I adore the rush of the speaker’s voice in Enrico Remmert’s The War of the Murazzi (tr. Antonella Lettieri), and its syntactical verbality, meandering but never losing control, digressing into tightness, into an accumulation of narrative stress. I love as well the narrator’s contextualisations of the backdrop of Turin and its historico-social problems with violence, particularly in a refugee context: Turin feels masterfully integrated into the plotline, like a combattant in the Murazzi war itself, and the vivacity of its violence continues running, naturalistic, organic, as the “river never stops running.”

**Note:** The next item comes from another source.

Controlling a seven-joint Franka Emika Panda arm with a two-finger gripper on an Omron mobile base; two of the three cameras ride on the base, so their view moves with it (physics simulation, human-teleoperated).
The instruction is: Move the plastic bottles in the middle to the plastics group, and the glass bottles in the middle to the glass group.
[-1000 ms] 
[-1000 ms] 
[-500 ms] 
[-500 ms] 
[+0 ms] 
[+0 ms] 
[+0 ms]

The textuality of Mateo Díaz Choza’s Precipitations (tr. Lowry Pressly) is staggering: the dual columns that inform multiple methods of reading the poem, as well as the materiality of the poem, almost transforming it into an object itself. The way the words waterfall down the screen mimic the “drop,” a kind of fall from heaven, in a mode that lends itself to the digital form undoubtedly better than it would a magazine or a standard-format book, in the “depths of the page” that ultimately do not supercede the infinite scroll of the screen. When the poem’s substance and words meet and meld into each other, the poem’s two columns also merge into one, into the “weather,” “snow-mute” but “beautiful” in the void of its meaning. Choza creates an aesthetics of decay, of death, of abandonment, but of regeneration as well. The drop recurs again and again; the speaker will continue to recognise his lover, again and again.

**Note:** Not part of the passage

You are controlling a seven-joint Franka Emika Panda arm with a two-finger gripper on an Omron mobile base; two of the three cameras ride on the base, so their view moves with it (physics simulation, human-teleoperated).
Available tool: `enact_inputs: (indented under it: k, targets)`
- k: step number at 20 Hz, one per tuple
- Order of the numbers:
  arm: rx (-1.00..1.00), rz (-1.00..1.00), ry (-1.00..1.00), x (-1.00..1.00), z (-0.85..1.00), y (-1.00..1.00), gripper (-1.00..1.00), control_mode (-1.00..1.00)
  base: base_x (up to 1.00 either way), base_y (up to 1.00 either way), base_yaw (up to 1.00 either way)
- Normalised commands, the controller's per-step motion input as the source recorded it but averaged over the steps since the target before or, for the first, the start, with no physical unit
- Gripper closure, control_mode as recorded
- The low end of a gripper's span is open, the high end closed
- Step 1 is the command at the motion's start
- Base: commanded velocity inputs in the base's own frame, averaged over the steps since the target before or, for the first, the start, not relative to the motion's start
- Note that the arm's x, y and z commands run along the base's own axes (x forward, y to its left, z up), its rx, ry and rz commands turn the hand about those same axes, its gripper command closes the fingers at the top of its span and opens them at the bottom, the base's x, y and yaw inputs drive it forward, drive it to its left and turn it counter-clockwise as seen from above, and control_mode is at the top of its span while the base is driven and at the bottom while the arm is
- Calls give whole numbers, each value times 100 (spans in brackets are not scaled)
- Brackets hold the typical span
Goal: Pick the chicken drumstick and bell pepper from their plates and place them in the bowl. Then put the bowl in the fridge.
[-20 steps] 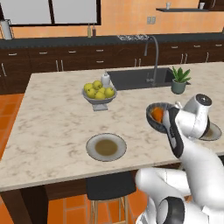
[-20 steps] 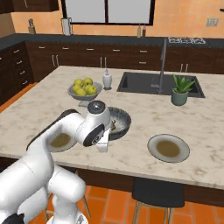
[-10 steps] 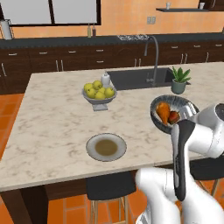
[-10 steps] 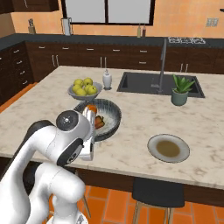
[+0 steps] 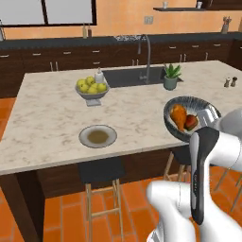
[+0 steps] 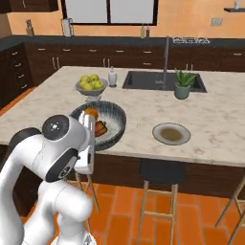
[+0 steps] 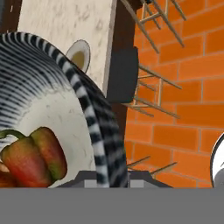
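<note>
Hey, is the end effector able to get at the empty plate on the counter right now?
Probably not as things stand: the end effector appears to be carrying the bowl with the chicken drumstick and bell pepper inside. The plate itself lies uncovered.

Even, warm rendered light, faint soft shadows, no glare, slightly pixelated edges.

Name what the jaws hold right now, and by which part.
The bowl, gripped at its rim, with the chicken drumstick and bell pepper inside; the gripper straddles the rim's edge.
</note>
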Motion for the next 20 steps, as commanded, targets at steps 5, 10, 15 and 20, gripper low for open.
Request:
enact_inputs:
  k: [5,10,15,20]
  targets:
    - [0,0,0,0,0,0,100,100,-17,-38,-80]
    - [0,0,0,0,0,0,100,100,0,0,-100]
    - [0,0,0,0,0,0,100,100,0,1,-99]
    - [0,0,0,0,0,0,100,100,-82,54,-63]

I love the adventure of Amyr Klink’s One Hundred Days Between Sky and Sea (tr. Rachel Morgenstern-Clarren), the sense of movement through space and time that underpins the narrator’s paradoxical stillness, immobility. It is remininescent of Jules Verne’s Voyages extraordinaires, venturing beneath the sea or into the heart of volcanoes, on a journey pushing against the boundaries of human capacity. Klink melds the joy and exuberance of a child discovering the world with a practical, didactical style of writing that underpins the veracity of his voyage. I find this piece particularly apt for Asymptote as a vessel in the sea of understanding, a buoy of translation in the archipelago of languages.

I appreciate Asymptote‘s continued dedication to featuring Ukrainian writing in each issue, particularly Ukrainian writing about the Russian invasion. In my view, this is one of the most essential tasks of literature in translation: to continually draw attention to the diversity of global experiences; to remind us that our lives are not insular, that we are not islands. To that end, I found Anton Filatov’s Finding Myself at War (tr. Patricia Dubrava) both heart-wrenching and vital. As his “eyes bleed” before the cruelty of false news stories, so do readers’ eyes before the horrors of Ukrainian soldiers’ war experiences. They are given voice not in those news stories, but in literature. Sharing their stories—and I love the detail of the abandoned cat, ironically (or not?) named Death, as well as the final section on cinema—is an act of taken care.

I find Nicole Wong’s discussion of translation theory in The Terroir of a Single Work: Redefining Scope in Approaches to Translation incredibly pertinent and eloquent, and I particularly enjoy the ‘close reading’ section where she dissects her own translation of Proust. It’s a priviledge to experience the clarity and sharpness of such a mind through this piece. Her style is reminescent of Kundera’s narrator in The Unbearable Lightness of Being: playful, heavy on metaphor without falling into abstraction, clear, enlightening (and bearably so!). Since reading this piece, I’ve found myself returning to it as I internalise and integrate her analysis into my own understanding of translation.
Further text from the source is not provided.